→ **Exercise directions**
Leave the pictures out. Return the rest of the listing below exactly.

→ **Data provided**
===

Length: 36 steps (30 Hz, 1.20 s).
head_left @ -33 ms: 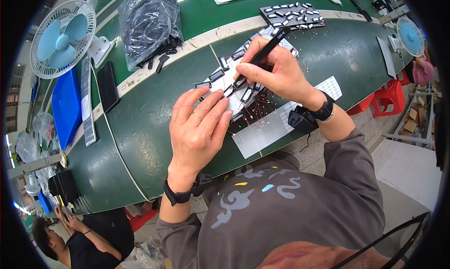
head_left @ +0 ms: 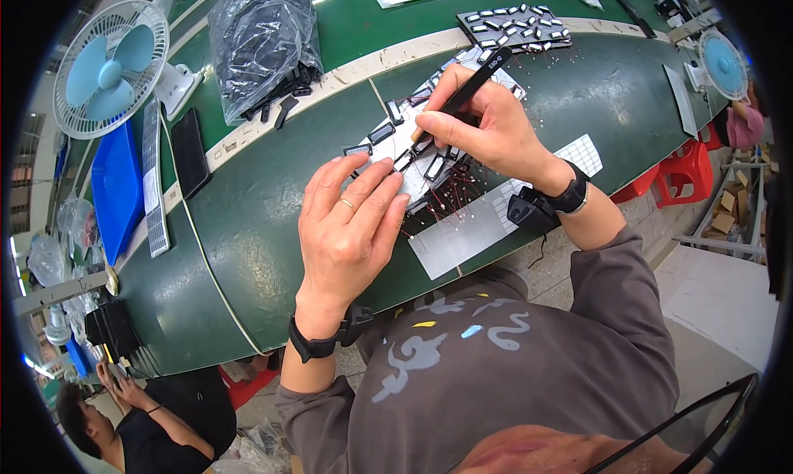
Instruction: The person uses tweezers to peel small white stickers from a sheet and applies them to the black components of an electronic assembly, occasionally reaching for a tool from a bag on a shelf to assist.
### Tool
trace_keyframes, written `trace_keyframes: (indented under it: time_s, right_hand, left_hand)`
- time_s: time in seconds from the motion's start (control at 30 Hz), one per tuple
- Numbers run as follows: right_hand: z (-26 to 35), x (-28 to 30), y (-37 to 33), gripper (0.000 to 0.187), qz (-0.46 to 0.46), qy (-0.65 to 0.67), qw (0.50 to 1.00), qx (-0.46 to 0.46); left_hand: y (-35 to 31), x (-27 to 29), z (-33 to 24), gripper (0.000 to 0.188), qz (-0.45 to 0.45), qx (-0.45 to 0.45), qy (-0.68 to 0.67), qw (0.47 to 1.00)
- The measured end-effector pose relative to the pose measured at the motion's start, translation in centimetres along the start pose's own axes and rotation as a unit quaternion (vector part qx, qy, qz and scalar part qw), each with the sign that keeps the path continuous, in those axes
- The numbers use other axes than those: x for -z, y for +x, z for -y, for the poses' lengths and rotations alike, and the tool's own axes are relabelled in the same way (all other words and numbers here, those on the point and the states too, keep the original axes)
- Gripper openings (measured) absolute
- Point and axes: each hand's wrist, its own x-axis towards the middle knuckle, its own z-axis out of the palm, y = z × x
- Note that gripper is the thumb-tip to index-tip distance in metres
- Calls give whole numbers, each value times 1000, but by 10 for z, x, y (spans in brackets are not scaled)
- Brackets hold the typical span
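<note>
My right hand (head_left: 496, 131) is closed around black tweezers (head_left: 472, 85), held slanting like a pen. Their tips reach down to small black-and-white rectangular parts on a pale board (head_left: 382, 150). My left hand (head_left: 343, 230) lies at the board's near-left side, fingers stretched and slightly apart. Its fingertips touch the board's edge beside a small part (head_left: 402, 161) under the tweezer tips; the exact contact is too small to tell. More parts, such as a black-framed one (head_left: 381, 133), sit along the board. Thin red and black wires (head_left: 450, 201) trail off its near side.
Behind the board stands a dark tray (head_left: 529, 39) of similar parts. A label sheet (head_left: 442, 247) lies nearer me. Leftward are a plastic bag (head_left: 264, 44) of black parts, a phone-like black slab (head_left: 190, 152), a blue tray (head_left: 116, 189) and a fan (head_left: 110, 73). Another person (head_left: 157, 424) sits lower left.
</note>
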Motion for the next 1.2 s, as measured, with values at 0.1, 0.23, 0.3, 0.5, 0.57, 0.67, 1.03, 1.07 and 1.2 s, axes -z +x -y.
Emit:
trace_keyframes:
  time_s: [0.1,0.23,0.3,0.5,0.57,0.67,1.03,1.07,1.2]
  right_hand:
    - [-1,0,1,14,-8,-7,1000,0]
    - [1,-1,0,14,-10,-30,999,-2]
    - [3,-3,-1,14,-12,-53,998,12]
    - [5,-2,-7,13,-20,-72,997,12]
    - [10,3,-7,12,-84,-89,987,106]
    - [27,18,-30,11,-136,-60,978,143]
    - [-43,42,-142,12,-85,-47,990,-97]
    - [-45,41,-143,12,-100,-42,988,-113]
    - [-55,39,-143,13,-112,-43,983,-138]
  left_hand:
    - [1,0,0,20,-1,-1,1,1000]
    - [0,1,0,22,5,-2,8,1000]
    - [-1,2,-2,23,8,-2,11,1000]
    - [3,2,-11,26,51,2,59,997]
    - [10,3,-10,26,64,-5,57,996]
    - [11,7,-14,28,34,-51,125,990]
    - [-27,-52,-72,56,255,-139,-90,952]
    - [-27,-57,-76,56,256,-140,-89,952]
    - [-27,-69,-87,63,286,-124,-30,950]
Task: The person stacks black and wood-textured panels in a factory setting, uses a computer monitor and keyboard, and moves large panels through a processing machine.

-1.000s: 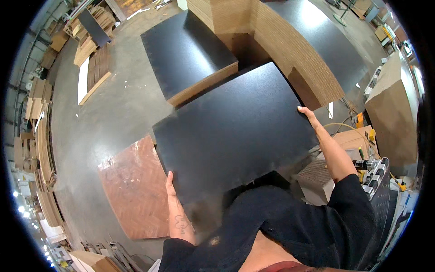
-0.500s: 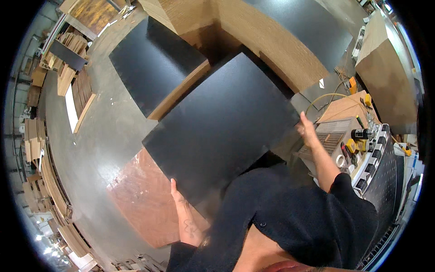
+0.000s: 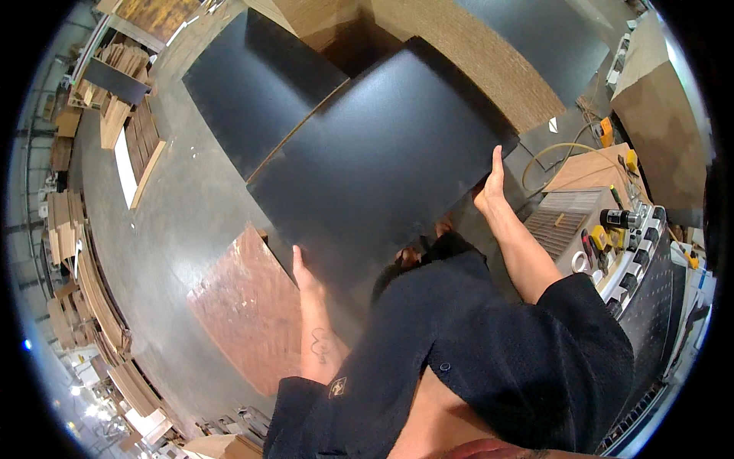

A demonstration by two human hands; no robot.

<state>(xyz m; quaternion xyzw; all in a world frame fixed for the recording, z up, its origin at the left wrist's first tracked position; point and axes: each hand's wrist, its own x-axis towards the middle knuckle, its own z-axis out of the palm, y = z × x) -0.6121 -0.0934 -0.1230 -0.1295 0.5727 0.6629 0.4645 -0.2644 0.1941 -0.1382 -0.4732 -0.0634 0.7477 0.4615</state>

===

→ **Written response**
Length: 36 steps (30 Hz, 1.20 s).
head_left @ -33 ms: 
head_left @ +0 ms: 
Instruction: The person uses tweezers to peel small white stickers from a sheet and applies them to the black components of an electronic assembly, occasionally reaching for a tool from a bag on a shelf to assist.
### Tool
trace_keyframes, written `trace_keyframes: (indented under it: time_s, right_hand, left_hand)`
- time_s: time in seconds from the motion's start (control at 30 Hz), one per tuple
- Numbers run as follows: right_hand: z (-26 to 35), x (-28 to 30), y (-37 to 33), gripper (0.000 to 0.187), qz (-0.46 to 0.46), qy (-0.65 to 0.67), qw (0.50 to 1.00), qx (-0.46 to 0.46); left_hand: y (-35 to 31), x (-27 to 29), z (-33 to 24), gripper (0.000 to 0.188), qz (-0.45 to 0.45), qx (-0.45 to 0.45), qy (-0.68 to 0.67), qw (0.47 to 1.00)
- The measured end-effector pose relative to the pose measured at the motion's start, translation in centimetres along the start pose's own axes and rotation as a unit quaternion (vector part qx, qy, qz and scalar part qw), each with the sign that keeps the path continuous, in those axes
- The numbers use other axes than those: x for -z, y for +x, z for -y, for the poses' lengths and rotations alike, and the tool's own axes are relabelled in the same way (all other words and numbers here, those on the point and the states too, keep the original axes)
- Gripper openings (measured) absolute
- Point and axes: each hand's wrist, its own x-axis towards the middle knuckle, its own z-axis out of the palm, y = z × x
- Note that gripper is the thumb-tip to index-tip distance in metres
- Calls give whole numbers, each value times 1000, but by 10 for z, x, y (spans in brackets are not scaled)
- Brackets hold the typical span
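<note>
My right hand (head_left: 496, 131) is closed around black tweezers (head_left: 472, 85), held slanting like a pen. Their tips reach down to small black-and-white rectangular parts on a pale board (head_left: 382, 150). My left hand (head_left: 343, 230) lies at the board's near-left side, fingers stretched and slightly apart. Its fingertips touch the board's edge beside a small part (head_left: 402, 161) under the tweezer tips; the exact contact is too small to tell. More parts, such as a black-framed one (head_left: 381, 133), sit along the board. Thin red and black wires (head_left: 450, 201) trail off its near side.
Behind the board stands a dark tray (head_left: 529, 39) of similar parts. A label sheet (head_left: 442, 247) lies nearer me. Leftward are a plastic bag (head_left: 264, 44) of black parts, a phone-like black slab (head_left: 190, 152), a blue tray (head_left: 116, 189) and a fan (head_left: 110, 73). Another person (head_left: 157, 424) sits lower left.
</note>
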Motion for the next 1.2 s, as measured, with values at 0.1, 0.23, 0.3, 0.5, 0.57, 0.67, 1.03, 1.07 and 1.2 s, axes -z +x -y.
Emit:
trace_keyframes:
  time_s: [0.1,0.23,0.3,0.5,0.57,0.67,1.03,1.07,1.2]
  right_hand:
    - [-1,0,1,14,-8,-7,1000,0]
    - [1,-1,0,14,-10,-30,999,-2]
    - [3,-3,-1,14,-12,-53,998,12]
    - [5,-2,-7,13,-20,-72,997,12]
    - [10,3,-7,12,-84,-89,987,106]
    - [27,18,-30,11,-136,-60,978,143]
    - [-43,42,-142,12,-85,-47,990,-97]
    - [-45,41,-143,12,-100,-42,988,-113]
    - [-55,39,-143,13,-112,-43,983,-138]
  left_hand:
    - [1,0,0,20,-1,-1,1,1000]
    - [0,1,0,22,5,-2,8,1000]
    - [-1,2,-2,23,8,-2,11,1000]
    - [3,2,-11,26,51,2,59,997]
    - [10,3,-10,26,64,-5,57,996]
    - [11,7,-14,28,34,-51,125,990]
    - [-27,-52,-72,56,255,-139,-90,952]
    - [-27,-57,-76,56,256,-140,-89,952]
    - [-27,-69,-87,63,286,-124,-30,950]
Task: The person stacks black and wood-textured panels in a factory setting, uses a computer monitor and keyboard, and moves large panels through a processing machine.

-1.000s: 
-0.500s: 
+0.000s: 

A demonstration by two human hands; no robot.

<state>(xyz m; quaternion xyzw; all in a world frame fixed for the recording, z up, its origin at the left wrist's first tracked position; point and axes: each hand's wrist, its own x-axis towards the middle knuckle, its own z-axis out of the palm, y = z × x) -0.6121 -0.0934 -0.1230 -0.1295 0.5727 0.6629 0.4645 -0.2644 0.1941 -0.1382 -0.4732 -0.0634 0.7477 0.4615</state>

The response to this exercise is finished.